When we debate gun control in America, gun rights advocates who want to illustrate that guns are just a tool and not the cause of crimes ask, facetiously, if we ought to have knife control laws too to prevent stabbings and robberies committed with sharp, pointy objects.
This is usually dismissed as being absurd by gun control advocates, but in Great Britain (where gun violence has surged after the country instituted tough new gun bans) a group of doctors are advocating for a ban on kitchen knives to prevent stabbings.
A team from West Middlesex University Hospital said violent crime is on the increase – and kitchen knives are used in as many as half of all stabbings.
They argued many assaults are committed impulsively, prompted by alcohol and drugs, and a kitchen knife often makes an all too available weapon.
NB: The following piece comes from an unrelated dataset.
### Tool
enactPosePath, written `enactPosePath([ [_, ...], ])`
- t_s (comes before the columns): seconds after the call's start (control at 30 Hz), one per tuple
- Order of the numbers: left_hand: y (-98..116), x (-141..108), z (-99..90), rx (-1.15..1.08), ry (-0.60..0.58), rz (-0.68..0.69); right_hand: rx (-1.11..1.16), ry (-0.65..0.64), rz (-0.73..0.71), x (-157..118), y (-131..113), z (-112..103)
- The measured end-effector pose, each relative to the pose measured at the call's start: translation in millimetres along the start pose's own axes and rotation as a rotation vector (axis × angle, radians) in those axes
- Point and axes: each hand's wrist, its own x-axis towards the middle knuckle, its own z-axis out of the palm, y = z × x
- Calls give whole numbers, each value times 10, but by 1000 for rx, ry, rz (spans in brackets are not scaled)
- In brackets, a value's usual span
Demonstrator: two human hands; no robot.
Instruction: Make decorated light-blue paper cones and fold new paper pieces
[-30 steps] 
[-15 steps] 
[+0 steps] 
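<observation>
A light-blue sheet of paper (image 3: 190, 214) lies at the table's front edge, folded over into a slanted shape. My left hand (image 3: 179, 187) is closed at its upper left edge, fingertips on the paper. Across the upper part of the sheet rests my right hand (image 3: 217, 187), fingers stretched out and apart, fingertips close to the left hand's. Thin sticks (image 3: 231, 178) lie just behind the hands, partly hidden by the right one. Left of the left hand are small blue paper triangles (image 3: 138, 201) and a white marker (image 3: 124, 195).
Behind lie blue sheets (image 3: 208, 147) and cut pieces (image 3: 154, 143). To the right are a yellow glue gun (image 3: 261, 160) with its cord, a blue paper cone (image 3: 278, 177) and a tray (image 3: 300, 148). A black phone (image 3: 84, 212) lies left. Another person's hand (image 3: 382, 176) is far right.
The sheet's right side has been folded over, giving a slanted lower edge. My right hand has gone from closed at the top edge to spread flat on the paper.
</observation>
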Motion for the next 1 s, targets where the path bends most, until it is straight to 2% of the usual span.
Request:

They consulted 10 top chefs from around the UK, and found such knives have little practical value in the kitchen.
None of the chefs felt such knives were essential, since the point of a short blade was just as useful when a sharp end was needed.
This illustrates the absurdity of attempting to address crimes with policy aimed at restricting access to the tools of those crimes. For whatever reason, violent crime is up in Great Britain, so these doctors assume that if people can’t just grab a kitchen knife when they’re angry and go on a slashing and stabbing rampage there will be less crime.
Which is foolish. The knives aren’t motivating the crimes any more than the guns are. People don’t commit crimes because they have a knife or a gun handy. They commit crimes because of other factors, and the guns/knives become a means to an end.
To the extent that policy can address things like violent crime, it should be aimed at the motivations for that crime not the implements of it. Because it is foolish to limit the freedoms of the vast majority of law-abiding citizens in whose hands a gun or a knife is no threat to society at large because a small minority of citizens might use those things for evil.